> YOUR GOAL: Beneath this task are records; state how many of their lines hold the word "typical", and nothing else.

> ENTRIES SUPPLIED:
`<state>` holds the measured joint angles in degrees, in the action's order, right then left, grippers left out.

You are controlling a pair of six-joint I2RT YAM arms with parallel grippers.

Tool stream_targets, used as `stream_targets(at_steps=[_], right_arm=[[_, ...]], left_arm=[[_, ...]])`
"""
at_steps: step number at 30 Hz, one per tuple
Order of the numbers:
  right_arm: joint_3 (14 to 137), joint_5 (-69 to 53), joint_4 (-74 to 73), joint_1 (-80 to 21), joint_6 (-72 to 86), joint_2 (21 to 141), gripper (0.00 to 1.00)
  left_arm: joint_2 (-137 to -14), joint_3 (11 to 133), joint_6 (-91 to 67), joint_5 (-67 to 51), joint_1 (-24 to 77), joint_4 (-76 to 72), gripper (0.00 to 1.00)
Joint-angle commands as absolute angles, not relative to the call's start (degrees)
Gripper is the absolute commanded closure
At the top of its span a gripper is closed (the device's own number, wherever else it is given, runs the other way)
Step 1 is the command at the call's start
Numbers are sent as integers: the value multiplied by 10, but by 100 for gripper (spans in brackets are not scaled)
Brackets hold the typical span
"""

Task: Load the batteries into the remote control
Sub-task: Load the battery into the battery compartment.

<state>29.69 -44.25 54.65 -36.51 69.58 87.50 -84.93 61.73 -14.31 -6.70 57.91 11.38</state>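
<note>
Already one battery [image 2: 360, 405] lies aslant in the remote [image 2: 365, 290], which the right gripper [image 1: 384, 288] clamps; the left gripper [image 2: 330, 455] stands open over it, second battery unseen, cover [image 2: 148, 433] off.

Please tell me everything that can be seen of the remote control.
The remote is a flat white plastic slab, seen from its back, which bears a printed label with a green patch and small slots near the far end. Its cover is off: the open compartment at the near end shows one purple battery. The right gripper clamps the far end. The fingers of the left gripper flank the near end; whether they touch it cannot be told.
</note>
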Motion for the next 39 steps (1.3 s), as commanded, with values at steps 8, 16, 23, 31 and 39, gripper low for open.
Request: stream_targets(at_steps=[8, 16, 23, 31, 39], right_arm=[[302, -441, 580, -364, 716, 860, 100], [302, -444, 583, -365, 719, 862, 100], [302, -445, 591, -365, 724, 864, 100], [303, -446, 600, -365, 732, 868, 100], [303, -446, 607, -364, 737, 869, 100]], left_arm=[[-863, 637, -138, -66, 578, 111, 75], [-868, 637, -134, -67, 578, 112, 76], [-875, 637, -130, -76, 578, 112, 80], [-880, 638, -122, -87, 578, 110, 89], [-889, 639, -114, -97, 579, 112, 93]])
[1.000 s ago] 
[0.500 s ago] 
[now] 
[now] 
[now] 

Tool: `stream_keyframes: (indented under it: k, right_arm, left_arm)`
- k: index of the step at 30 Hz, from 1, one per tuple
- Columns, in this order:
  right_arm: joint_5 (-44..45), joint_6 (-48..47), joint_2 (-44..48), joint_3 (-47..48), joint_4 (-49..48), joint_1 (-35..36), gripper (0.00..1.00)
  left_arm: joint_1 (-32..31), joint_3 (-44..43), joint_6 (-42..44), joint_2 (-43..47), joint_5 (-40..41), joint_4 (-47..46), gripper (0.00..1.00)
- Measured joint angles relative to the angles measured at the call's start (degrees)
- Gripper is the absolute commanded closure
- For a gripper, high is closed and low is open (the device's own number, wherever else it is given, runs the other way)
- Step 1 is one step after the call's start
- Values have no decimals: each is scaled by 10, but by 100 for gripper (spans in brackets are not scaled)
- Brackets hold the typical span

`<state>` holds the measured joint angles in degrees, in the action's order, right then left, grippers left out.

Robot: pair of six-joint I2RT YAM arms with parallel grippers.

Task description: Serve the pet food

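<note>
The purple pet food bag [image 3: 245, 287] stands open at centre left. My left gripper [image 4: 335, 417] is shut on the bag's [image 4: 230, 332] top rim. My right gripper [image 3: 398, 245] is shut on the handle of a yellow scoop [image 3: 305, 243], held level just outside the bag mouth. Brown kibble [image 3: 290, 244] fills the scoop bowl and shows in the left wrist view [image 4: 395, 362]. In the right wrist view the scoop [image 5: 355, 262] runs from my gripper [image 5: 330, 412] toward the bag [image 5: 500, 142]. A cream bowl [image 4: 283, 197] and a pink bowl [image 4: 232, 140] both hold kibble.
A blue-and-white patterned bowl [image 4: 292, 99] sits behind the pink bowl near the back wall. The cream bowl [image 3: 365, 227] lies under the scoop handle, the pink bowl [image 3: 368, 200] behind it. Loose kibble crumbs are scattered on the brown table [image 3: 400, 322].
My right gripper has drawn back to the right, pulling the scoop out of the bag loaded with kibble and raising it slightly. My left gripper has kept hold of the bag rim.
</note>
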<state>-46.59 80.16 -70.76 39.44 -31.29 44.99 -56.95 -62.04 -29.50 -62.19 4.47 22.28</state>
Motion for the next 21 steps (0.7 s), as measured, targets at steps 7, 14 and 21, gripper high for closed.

> WRITTEN ANSWER: 2